I have been so disabled by illness that I could not see the light at the end of the proverbial tunnel. I have been terrified, overwhelmed, helpless, hopeless. There are times when not even my faith has helped me.

My tribe has come to my rescue at these times. I may not have had any hope left, up a certain creek without a paddle, but their hope coupled with love for me has buoyed me up. I have sent up flares (the other kinds of flares) and sought professional help. Because living with chronic illness is ludicrous. We simply cannot do this alone.

I write about chronic illness partly to help myself, but partly to offer solidarity to others, because I can’t be the only one with these experiences. If you have experienced these things too, please remember you are not alone. And when I run out of words—it doesn’t happen often, but it does happen—I turn to music. Ah, the blessed relief of playing without explaining, playing for sheer pleasure, playing for expression, playing for escape. There’s something healing about music. Also chocolate.

The other thing that hits me hard is grief. It’s about loss: movement, a pain-free existence, youthfulness, joy, travel, peace of mind, my voice, trust in medicine, faith, relationships, the life I dreamed of, the ability to have children, the ability to work, everything. Grief is great. And it’s synonymous with chronic illness.

How do I cope with grief? I don’t have the perfect answer. (If you find one, let me know.) The main way I cope is by grieving. A lot. I grieve each time I call in sick or go home sick. I grieve when I see opportunities I have to decline. I grieve when I have a flare up. I grieve when I receive bad news: a new diagnosis, a limit to treatment, a need for surgery. I grieve all the time for the person I used to be, the children I wanted to have, the life I wanted to live.
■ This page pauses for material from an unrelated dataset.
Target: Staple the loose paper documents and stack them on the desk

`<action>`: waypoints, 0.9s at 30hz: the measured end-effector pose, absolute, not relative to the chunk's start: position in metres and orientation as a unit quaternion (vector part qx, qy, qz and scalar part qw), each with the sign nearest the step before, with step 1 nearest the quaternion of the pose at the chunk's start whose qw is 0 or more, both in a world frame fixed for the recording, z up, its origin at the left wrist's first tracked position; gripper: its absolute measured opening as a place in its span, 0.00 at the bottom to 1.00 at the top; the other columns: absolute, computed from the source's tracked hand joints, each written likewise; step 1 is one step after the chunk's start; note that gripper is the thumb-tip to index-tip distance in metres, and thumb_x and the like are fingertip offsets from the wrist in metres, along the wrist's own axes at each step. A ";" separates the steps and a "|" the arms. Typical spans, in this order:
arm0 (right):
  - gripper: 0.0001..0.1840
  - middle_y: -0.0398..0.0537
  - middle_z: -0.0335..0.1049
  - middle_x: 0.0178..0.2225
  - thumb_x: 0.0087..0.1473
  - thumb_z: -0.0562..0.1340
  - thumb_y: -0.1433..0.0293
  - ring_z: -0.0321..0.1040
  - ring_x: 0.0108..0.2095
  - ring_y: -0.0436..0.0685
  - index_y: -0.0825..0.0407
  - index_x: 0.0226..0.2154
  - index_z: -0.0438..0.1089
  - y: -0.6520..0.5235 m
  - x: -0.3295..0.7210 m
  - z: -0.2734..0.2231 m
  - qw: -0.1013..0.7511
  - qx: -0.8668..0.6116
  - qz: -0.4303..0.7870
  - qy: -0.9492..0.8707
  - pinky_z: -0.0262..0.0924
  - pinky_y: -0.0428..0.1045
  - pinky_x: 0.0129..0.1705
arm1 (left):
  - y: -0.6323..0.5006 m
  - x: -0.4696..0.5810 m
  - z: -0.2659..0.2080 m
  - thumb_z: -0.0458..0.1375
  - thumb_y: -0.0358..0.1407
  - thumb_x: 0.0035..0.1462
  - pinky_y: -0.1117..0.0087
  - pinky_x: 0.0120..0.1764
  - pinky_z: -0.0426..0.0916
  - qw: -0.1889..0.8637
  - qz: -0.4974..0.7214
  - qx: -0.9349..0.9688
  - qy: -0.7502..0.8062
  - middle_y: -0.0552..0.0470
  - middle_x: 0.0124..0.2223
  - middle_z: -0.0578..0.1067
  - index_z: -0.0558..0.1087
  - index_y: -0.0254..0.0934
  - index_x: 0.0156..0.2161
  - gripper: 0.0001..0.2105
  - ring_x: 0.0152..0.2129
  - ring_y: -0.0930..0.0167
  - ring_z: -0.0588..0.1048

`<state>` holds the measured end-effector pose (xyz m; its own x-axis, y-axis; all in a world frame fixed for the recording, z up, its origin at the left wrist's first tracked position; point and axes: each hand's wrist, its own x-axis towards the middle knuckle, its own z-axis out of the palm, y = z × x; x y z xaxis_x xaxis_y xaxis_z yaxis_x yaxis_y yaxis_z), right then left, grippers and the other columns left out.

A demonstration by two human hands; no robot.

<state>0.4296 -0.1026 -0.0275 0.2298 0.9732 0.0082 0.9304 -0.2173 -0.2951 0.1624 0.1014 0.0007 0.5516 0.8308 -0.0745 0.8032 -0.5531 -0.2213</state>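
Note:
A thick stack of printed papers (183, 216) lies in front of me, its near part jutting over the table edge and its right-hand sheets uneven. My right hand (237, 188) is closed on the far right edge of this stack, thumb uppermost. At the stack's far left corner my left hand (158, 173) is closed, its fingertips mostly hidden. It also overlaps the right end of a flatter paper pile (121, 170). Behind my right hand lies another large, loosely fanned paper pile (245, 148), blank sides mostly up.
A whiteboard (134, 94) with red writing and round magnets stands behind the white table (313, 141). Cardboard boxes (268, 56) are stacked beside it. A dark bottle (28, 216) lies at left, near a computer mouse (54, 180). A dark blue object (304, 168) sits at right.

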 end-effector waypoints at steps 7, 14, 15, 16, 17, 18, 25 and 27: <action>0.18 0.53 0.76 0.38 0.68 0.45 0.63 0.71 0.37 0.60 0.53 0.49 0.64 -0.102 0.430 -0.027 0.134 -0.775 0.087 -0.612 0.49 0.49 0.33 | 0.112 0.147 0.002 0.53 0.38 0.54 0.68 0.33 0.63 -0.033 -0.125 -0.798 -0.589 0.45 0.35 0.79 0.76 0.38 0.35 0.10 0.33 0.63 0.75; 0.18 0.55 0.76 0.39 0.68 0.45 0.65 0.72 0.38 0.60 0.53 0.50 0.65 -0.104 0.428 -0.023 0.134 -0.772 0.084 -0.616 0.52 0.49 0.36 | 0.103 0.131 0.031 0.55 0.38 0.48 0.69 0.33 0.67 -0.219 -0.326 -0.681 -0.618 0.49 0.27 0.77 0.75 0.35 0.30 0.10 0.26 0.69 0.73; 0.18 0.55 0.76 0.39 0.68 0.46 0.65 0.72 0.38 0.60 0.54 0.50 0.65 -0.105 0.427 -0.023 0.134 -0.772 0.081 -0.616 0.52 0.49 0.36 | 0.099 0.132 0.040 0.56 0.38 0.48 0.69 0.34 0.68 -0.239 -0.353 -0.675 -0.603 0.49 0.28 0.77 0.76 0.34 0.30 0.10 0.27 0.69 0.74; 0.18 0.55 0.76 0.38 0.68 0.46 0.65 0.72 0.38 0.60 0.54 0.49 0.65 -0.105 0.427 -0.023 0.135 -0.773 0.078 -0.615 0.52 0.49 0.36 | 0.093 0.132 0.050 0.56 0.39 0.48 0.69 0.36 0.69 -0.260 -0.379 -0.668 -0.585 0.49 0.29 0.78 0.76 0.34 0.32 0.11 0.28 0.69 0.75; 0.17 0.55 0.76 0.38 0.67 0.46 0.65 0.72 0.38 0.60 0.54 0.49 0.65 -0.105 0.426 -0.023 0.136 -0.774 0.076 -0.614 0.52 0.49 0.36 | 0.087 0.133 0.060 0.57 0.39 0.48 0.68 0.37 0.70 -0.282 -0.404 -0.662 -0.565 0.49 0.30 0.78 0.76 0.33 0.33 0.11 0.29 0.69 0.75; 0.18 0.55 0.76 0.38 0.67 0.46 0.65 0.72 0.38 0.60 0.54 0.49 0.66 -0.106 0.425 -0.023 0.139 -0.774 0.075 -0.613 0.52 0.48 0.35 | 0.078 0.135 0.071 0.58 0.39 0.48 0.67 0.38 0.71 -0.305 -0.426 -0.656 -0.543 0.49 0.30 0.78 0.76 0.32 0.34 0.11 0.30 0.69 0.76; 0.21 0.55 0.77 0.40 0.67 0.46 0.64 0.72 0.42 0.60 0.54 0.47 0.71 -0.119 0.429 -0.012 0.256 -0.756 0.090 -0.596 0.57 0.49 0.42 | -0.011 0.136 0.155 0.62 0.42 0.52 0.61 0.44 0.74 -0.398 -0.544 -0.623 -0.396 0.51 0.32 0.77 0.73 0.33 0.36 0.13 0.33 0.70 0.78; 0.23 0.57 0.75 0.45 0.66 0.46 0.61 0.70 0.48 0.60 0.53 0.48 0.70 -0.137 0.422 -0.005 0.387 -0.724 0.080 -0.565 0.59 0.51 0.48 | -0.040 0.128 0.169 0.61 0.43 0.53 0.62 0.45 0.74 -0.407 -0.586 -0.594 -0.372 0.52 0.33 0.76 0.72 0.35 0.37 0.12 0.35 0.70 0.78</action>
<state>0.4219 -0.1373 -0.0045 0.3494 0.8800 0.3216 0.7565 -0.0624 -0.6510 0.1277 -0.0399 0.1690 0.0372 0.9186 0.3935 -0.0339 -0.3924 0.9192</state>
Even though my life is filled with blessings—work, loved ones, music, writing, a beautiful furbaby, plentiful supplies of chocolate—and even though I am grateful every day, life with chronic illness is hard. It just is. I will probably grieve for the rest of my life. And that’s OK.

WHAT ABOUT FAITH?

Faith can be a two-edged sword with chronic illness. On the one hand, God’s nearness and companionship have been a great comfort to me. On the other, God has not healed me of lupus. I have wrestled with this. After all, it would be a whole lot easier if God would simply heal me—wouldn’t it?

But he has not. At times I have been really angry with him about this. At other times I have felt truly hurt, disappointed and let down by God. I have been in dire need of healing or at least answers, and he has not helped me. What’s up with that?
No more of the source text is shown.